En 2017, en un acto de fe, Luis escribió a la reconocida pianista venezolana Gabriela Montero, quien le pidió un video de audición. Tras grandes esfuerzos, logró grabarlo en Caracas y enviarlo. Ese video abrió una puerta inesperada: con el apoyo de Montero y su esposo, el barítono Sam McElroy, se organizó una campaña que recaudó cerca de 6.000 euros, permitiéndole viajar a Europa para audicionar y comenzar su formación profesional fuera de Venezuela.

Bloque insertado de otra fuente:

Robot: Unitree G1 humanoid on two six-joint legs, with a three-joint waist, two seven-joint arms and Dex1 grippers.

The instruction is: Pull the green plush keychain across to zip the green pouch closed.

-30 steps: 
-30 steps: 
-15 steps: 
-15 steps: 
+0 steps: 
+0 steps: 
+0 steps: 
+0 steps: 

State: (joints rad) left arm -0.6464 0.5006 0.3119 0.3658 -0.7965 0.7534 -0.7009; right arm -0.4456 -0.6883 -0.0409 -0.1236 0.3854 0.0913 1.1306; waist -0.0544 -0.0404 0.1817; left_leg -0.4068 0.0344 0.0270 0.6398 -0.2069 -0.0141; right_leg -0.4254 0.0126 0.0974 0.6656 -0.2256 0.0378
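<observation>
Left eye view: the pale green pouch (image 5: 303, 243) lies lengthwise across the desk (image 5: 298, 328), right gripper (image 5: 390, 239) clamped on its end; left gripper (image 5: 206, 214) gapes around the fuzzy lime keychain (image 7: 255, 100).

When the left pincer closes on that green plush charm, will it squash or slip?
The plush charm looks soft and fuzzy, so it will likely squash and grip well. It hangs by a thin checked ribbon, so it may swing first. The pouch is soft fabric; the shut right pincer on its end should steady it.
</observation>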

Tomado de: https://www.bbc.com/
Después de becas, rechazos, problemas migratorios y años de sacrificio, su voz encontró finalmente un hogar en Suiza. En 2020 se integró de manera permanente a la Ópera de Zúrich y, tiempo después, logró reunirse con su esposa Dayana. Hoy, Luis canta en grandes escenarios europeos sin olvidar sus raíces ni la dura realidad que aún viven muchos venezolanos, convencido de que su voz "forjada en los llanos" es testimonio de resistencia, gratitud y esperanza.